Philippe Guibert : Le choix de la pénalisation sous prétexte d’efficacité est étonnant parce que l’Autorité risque de perdre le contrôle de son enquête assez tôt, en faisant entrer un élément « exogène », le juge d’instruction, qui mènera son enquête à son rythme et de manière totalement indépendante.

Concilier la voie pénale avec la procédure de clémence administrative

Franck Rohard, Secretary General, Europcar Mobility Group

Laurence Bary : Ces pratiques pénales sont en outre susceptibles de limiter les demandes de clémence. Après une opération de visite et de saisie, l’entreprise sait assez précisément ce qui risque de lui être reproché, sur la base de l’ordonnance qui lui a été notifiée, et il est assez facile pour elle de mener un audit interne pour, le cas échéant, déposer une demande de clémence auprès de l’Autorité. Mais si elle n’a aucune idée de ce que les enquêteurs sont en train de chercher, et que de toutes les façons ils sont en train de tout prendre, quel est l’intérêt pour elle de demander une clémence derrière ?

Thierry Boillot : Il y a trois moyens d’assurer l’efficacité du droit de la concurrence : la voie administrative, la voie pénale et l’action civile, c’est-à-dire l’action en dommages et intérêts. Si le droit pénal est mis en avant, cela signifie qu’il n’y aura pas de clémence possible sauf à prévoir des cas d’immunité. Ne faudrait-il pas introduire en France un vrai droit pénal de la concurrence ?

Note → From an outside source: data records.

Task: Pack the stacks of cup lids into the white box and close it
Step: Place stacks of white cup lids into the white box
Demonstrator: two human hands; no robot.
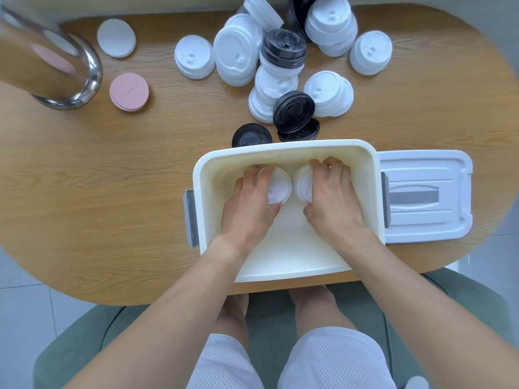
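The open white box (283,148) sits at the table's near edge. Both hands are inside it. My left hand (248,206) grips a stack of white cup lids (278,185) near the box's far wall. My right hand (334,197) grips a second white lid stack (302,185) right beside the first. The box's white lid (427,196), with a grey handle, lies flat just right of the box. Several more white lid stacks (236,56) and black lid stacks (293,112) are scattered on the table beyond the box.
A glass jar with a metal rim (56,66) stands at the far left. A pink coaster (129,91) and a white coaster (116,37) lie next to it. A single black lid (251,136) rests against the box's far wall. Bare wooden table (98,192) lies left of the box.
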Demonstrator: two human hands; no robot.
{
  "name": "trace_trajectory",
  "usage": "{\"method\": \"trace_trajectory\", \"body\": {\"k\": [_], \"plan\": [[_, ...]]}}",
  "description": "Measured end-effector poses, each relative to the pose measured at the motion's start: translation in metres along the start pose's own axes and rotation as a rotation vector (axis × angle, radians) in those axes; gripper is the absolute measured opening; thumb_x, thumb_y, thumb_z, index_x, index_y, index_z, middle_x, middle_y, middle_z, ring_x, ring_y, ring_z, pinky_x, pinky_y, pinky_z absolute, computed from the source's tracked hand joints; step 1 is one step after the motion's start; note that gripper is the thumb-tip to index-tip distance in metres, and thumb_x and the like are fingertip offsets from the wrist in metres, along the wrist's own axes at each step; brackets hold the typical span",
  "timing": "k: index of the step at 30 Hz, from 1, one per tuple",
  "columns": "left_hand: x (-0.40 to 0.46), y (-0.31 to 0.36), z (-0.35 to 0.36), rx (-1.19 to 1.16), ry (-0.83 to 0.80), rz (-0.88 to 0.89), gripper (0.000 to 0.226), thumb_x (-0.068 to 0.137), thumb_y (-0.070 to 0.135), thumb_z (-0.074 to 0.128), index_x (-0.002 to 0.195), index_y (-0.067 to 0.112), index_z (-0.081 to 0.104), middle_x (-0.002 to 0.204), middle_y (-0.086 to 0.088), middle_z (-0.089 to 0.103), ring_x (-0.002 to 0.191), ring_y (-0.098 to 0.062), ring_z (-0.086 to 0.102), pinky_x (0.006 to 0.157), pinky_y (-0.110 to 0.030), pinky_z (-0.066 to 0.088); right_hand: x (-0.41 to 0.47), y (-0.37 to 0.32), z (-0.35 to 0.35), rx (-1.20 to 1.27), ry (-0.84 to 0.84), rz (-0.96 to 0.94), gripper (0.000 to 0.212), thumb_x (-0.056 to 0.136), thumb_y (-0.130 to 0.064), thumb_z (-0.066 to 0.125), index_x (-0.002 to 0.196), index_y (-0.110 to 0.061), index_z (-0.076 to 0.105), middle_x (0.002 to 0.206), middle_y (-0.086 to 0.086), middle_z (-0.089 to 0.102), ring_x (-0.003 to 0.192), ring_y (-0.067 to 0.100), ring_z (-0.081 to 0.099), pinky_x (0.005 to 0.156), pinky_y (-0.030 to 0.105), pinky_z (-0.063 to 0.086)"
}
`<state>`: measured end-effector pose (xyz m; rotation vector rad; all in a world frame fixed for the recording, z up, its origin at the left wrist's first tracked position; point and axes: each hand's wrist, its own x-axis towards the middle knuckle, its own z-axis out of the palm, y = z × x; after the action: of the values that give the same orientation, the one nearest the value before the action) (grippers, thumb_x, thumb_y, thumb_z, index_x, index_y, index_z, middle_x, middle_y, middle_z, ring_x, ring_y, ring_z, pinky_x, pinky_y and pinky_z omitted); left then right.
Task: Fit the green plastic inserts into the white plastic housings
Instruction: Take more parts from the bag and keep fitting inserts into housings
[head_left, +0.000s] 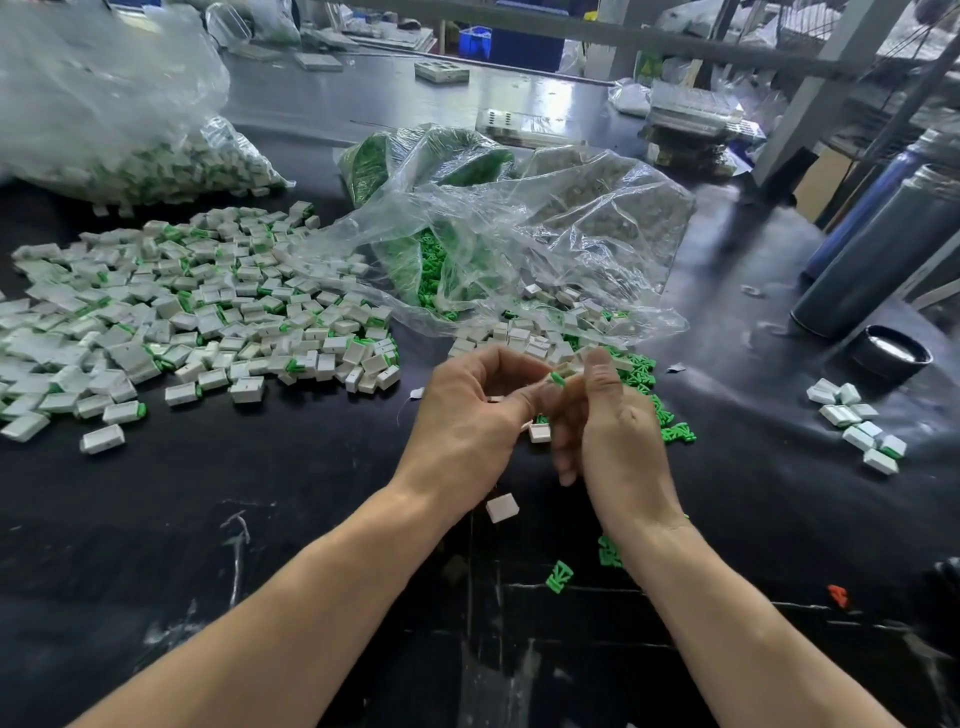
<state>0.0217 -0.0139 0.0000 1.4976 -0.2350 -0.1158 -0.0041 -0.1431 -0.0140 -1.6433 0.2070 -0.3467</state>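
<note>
Green insert (557, 379) pinched between both hands' fingertips.

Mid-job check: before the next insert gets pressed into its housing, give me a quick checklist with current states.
1. Green insert in hand: ok, pinched between the fingertips of the left hand and the right hand.
2. White housing held ready: cannot tell, fingers hide it.
3. Insert lined up with housing opening: cannot tell.
4. Loose green inserts in reach: ok, scattered beside the right hand.
5. Empty housings in reach: ok, heap just beyond the hands at the clear bag.
6. Finished pile apart from supply: ok, off to the left.
</note>
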Motion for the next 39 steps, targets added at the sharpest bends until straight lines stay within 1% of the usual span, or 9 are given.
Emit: {"method": "trace_trajectory", "body": {"k": [3, 9, 11, 14, 18, 23, 26, 30, 39], "plan": [[0.005, -0.001, -0.008, 0.07, 0.025, 0.007, 0.01, 0.087, 0.015, 0.081, 0.088, 0.022, 0.074, 0.086, 0.005, 0.077, 0.084, -0.01, 0.074, 0.077, -0.019, 0.055, 0.007, -0.002, -0.014, -0.005, -0.011, -0.101, 0.036, 0.109, -0.036, 0.051, 0.086, -0.015, 0.069, 0.068, 0.002, 0.066, 0.047, 0.017, 0.051, 0.04, 0.028, 0.04], [0.007, -0.002, -0.012, 0.113, -0.01, 0.031, 0.009, 0.085, 0.01, 0.081, 0.089, 0.015, 0.075, 0.085, -0.001, 0.077, 0.083, -0.017, 0.074, 0.077, -0.023, 0.058, 0.009, 0.001, -0.016, -0.21, -0.109, -0.225, 0.004, 0.095, -0.032, 0.071, 0.094, -0.031, 0.074, 0.07, -0.017, 0.067, 0.062, 0.004, 0.059, 0.066, 0.027, 0.046], [0.007, -0.003, -0.014, 0.147, -0.011, 0.03, 0.009, 0.085, 0.011, 0.082, 0.09, 0.015, 0.075, 0.085, -0.003, 0.077, 0.085, -0.021, 0.074, 0.08, -0.027, 0.06, 0.009, 0.001, -0.016, -0.264, -0.114, -0.245, 0.009, 0.096, -0.026, 0.073, 0.09, -0.033, 0.074, 0.074, -0.019, 0.069, 0.067, 0.004, 0.063, 0.067, 0.026, 0.049], [0.006, -0.004, -0.014, 0.184, -0.016, 0.003, 0.012, 0.085, 0.015, 0.082, 0.091, 0.021, 0.074, 0.083, -0.003, 0.075, 0.082, -0.017, 0.073, 0.079, -0.028, 0.06, 0.009, -0.002, -0.018, -0.401, -0.101, -0.303, 0.017, 0.095, -0.023, 0.075, 0.086, -0.037, 0.07, 0.09, -0.022, 0.071, 0.079, -0.001, 0.066, 0.07, 0.01, 0.048], [0.005, -0.005, -0.013, 0.282, -0.028, -0.004, 0.011, 0.088, 0.023, 0.08, 0.091, 0.032, 0.074, 0.078, 0.007, 0.072, 0.08, -0.016, 0.071, 0.083, -0.038, 0.06, 0.01, 0.002, -0.017, -0.45, -0.083, -0.284, 0.018, 0.095, -0.021, 0.072, 0.082, -0.033, 0.067, 0.085, -0.021, 0.069, 0.069, -0.004, 0.062, 0.063, 0.008, 0.045], [0.009, -0.003, -0.025, 0.491, -0.031, 0.026, 0.011, 0.09, 0.026, 0.078, 0.091, 0.036, 0.073, 0.074, 0.013, 0.067, 0.066, -0.002, 0.061, 0.067, -0.024, 0.051, 0.012, 0.004, -0.019, -0.395, -0.064, -0.214, 0.011, 0.098, -0.031, 0.07, 0.087, -0.03, 0.071, 0.083, -0.016, 0.072, 0.075, 0.004, 0.067, 0.067, 0.017, 0.051], [0.015, 0.0, -0.04, 0.822, 0.091, 0.029, 0.008, 0.088, 0.032, 0.078, 0.088, 0.037, 0.072, 0.083, 0.017, 0.068, 0.077, -0.002, 0.062, 0.073, -0.023, 0.049, 0.015, 0.005, -0.026, -0.402, -0.038, -0.178, 0.013, 0.099, -0.035, 0.069, 0.087, -0.032, 0.072, 0.081, -0.018, 0.072, 0.068, 0.001, 0.064, 0.062, 0.012, 0.045], [0.025, 0.006, -0.058, 1.165, 0.226, 0.009, 0.004, 0.087, 0.035, 0.079, 0.088, 0.033, 0.076, 0.098, 0.008, 0.072, 0.097, -0.019, 0.066, 0.092, -0.034, 0.047, 0.015, 0.004, -0.028, -0.457, -0.054, -0.162, 0.018, 0.099, -0.034, 0.07, 0.081, -0.031, 0.071, 0.079, -0.023, 0.069, 0.07, -0.002, 0.062, 0.064, 0.009, 0.044], [0.031, 0.011, -0.076, 1.419, 0.326, -0.09, 0.013, 0.086, 0.025, 0.074, 0.093, 0.035, 0.075, 0.103, 0.001, 0.064, 0.109, -0.029, 0.057, 0.094, -0.039, 0.038, 0.019, 0.002, -0.036, -0.667, -0.054, -0.054, 0.016, 0.096, -0.037, 0.07, 0.083, -0.029, 0.074, 0.076, -0.017, 0.068, 0.077, -0.002, 0.061, 0.065, 0.017, 0.042]]}}
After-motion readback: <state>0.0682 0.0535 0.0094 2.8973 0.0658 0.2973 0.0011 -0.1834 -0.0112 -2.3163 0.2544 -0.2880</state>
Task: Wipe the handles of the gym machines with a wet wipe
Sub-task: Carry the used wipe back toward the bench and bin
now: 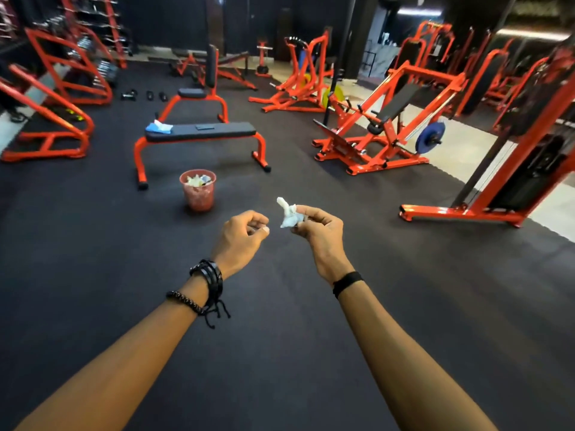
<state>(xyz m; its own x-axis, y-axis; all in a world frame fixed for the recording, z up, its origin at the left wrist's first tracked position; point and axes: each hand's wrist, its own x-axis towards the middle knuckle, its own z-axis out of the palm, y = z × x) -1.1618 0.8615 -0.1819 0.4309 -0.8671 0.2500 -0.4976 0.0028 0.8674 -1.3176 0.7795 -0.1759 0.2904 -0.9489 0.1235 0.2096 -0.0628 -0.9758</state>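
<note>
The wipe [289, 216] is looking white, the bin [198, 191] at ten o'clock red, the machines [382, 119] orange-red, the floor [280, 306] black.

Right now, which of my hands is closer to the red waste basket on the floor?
Left. The left hand hangs just right of and below the red waste basket, fingers curled, holding nothing visible. The right hand, pinching the crumpled wipe, is farther right.
</note>
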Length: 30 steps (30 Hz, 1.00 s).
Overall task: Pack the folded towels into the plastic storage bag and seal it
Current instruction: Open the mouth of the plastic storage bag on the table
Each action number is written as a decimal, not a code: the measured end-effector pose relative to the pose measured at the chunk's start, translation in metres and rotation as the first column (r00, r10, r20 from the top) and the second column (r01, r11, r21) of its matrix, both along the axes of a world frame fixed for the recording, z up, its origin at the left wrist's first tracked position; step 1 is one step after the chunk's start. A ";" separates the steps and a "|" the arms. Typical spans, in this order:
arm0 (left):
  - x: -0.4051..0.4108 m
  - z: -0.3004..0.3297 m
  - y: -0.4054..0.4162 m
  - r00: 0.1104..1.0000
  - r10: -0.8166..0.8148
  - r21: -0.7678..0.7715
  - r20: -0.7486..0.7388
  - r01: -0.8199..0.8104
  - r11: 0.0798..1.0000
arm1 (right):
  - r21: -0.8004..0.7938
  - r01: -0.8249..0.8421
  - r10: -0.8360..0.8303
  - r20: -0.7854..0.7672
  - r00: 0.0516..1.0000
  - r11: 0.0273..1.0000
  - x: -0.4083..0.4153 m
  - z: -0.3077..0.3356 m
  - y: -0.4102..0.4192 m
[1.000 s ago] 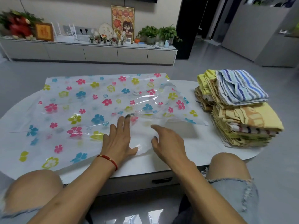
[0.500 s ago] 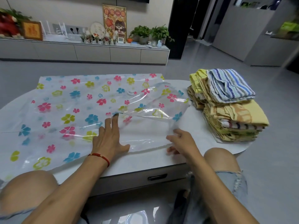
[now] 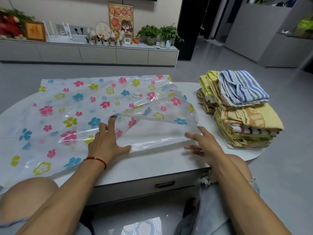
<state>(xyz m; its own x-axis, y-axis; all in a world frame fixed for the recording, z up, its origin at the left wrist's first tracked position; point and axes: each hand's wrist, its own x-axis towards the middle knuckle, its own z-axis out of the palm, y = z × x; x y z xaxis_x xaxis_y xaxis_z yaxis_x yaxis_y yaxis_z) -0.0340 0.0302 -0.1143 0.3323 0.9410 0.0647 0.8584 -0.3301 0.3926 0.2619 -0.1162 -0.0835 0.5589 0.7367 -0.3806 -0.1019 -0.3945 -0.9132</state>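
Nearest the camera, the person's bare knees and both forearms reach over the front edge of the white bench [image 3: 138, 168], which has a drawer handle [image 3: 165, 184] below it. The left hand [image 3: 105, 141], with a red cord bracelet [image 3: 96, 160] at the wrist, lies flat on the plastic storage bag [image 3: 71, 116], fingers straight and spread, pressing the near edge down. The right hand [image 3: 204, 144] hovers at the bag's open right end with fingers loosely spread, gripping nothing; whether a fingertip touches the plastic cannot be told. There the bag's upper layer is lifted and curled back, leaving the mouth gaping. The bag is clear with pink, blue and yellow flowers and covers most of the bench's left and middle. Just beside its open end, on the bench's right side, stands the stack of folded towels [image 3: 240, 116], yellow ones below and a blue-striped towel [image 3: 242, 87] on top. Beyond, across grey floor, a long low cabinet [image 3: 94, 53] carries potted plants [image 3: 157, 33], a framed picture [image 3: 120, 21] and small ornaments.
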 end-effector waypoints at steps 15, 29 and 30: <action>-0.015 0.024 -0.010 0.931 -0.227 0.117 0.285 0.201 0.973 | -0.272 -0.548 0.428 0.886 0.178 0.791 -0.177 -0.037 0.045; -0.061 0.020 -0.010 0.967 -0.247 -0.105 -0.058 0.240 0.965 | -0.377 -0.471 0.534 0.805 0.259 0.798 -0.186 -0.051 0.054; -0.063 0.015 -0.014 0.965 -0.258 -0.093 -0.039 0.253 0.963 | -0.430 -0.471 0.569 0.796 0.204 0.770 -0.191 -0.050 0.056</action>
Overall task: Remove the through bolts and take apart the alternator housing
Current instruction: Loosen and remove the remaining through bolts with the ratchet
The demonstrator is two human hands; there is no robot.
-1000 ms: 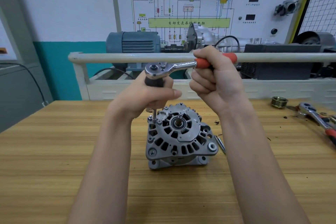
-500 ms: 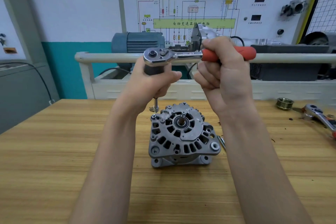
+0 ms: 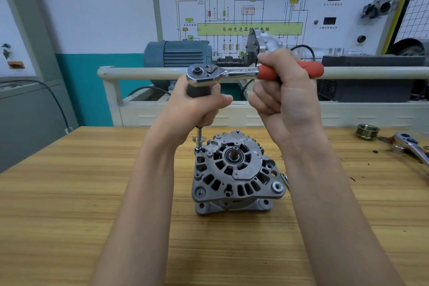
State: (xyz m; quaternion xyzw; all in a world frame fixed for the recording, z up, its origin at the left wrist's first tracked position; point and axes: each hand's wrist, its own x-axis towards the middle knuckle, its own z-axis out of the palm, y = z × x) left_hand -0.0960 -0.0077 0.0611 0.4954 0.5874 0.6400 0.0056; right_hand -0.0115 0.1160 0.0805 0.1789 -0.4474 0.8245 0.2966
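The left hand [image 3: 197,109] is wrapped around the dark extension grip [image 3: 199,91] directly under the ratchet head [image 3: 204,74], fingers curled and thumb laid across. The right hand [image 3: 285,100] is closed in a fist on the red handle [image 3: 301,69], which is held level, out to the right of the head. Below the left hand a slim driver shaft [image 3: 199,137] is seen dropping to the through bolt [image 3: 197,150] at the rear-left corner of the alternator [image 3: 234,174], which stands shaft-up on the wooden bench [image 3: 69,204]. The step is judged to be the loosening of this bolt. For it to go well, the shaft should be kept plumb over the bolt by the left hand with steady downward pressure, while the handle is swung in short, flat arcs so that the bit is not cammed out and the unclamped housing is not tipped. Right of the alternator a loose bolt [image 3: 285,179] is lying; farther right a brass pulley [image 3: 368,131] and a second ratchet [image 3: 411,146] are set down.
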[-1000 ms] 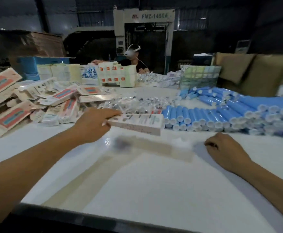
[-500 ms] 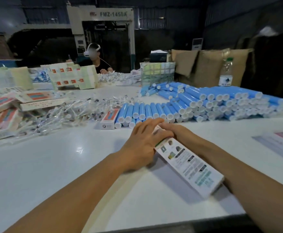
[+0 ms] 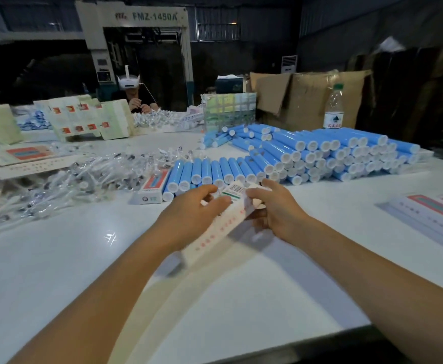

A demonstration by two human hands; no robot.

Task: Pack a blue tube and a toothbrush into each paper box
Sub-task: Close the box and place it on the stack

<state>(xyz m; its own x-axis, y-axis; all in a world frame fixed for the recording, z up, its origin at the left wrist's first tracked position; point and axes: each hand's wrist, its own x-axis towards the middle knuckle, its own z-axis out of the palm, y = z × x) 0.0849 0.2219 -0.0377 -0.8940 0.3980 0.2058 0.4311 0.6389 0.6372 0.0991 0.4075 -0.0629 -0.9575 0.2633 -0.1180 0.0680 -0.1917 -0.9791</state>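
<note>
At the white bench (image 3: 57, 271) of a dim packing hall, you hold one long paper box (image 3: 221, 224) between both hands, lifted just off the glossy surface. Your left hand (image 3: 188, 219) curls its fingers over the top face while your right hand (image 3: 275, 214) grips the far end from the other side, thumb underneath; the pose suggests you are squaring up the flat carton or working its end flap open, though motion blur hides the flap itself. Whether anything is inside the box cannot be told. Just beyond your fingertips lies a neat row of blue tubes (image 3: 215, 172), smooth cylinders with white caps facing you, probably lined up that way so one can be taken without searching. More are stacked in a heap (image 3: 346, 153) to the right. To the left, toothbrushes (image 3: 83, 179) in crinkled clear wrappers sprawl in a loose pile, near a small printed carton (image 3: 153, 187) touching the tube row. Flat printed box blanks (image 3: 438, 214) wait at the right edge. A plastic water bottle (image 3: 334, 109) stands behind the heap.
</note>
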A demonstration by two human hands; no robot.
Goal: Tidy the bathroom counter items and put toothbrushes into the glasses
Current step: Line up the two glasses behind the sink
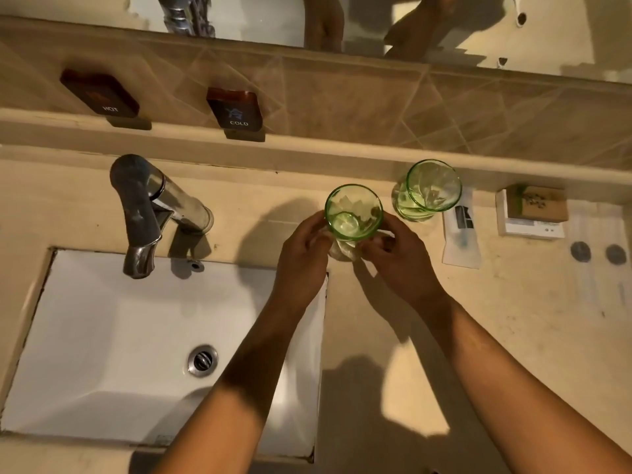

Yann Utzschneider : La directive ECN+ prévoit un principe d’immunité pénale en cas de demande de clémence sauf si l’État membre prévoit une simple atténuation de sanction pénale. La France a jusqu’au 4 février 2021 pour transposer le texte. La situation où il y a perquisition puis demande de clémence pose un certain nombre de questions. Est-ce que le fait que le juge d’instruction délivre une commission rogatoire ferme la voie d’une immunité totale de type 1A ? Peut-on considérer que dans ce cas l’Autorité ne disposait pas d’éléments de preuve suffisants pour réaliser une inspection ? Quant à l’immunité totale de type 1B, elle devrait être encore ouverte mais il faudra rapporter la preuve de l’infraction. Se pose également la question de la conciliation entre le secret de l’instruction et la confidentialité au titre de la clémence. L’entreprise coopère de manière active avec l’Autorité dans le cadre de sa demande de clémence et donc elle s’auto-incrimine. Pour autant elle ne peut pas informer le juge d’instruction qu’elle est en train de discuter d’une demande de clémence avec l’Autorité de la concurrence. Dans cette hypothèse, elle mettrait à mal sa demande de clémence sauf si elle a obtenu l’accord préalable de l’Autorité. Si l’entreprise fait le choix de demander une clémence, les dirigeants sociaux qui sont poursuivis pénalement ne pourront pas en informer le juge d’instruction pour préserver la confidentialité de la clémence. Ils ne pourront pas non plus révéler à l’Autorité les informations de l’instruction pénale sans mettre à mal le secret de l’instruction. L’articulation entre ces deux procédures est loin d’être évidente. Il ne faut pas non plus négliger les risques de conflit d’intérêts entre la personne morale et les dirigeants, surtout si ceux-ci ont quitté l’entreprise.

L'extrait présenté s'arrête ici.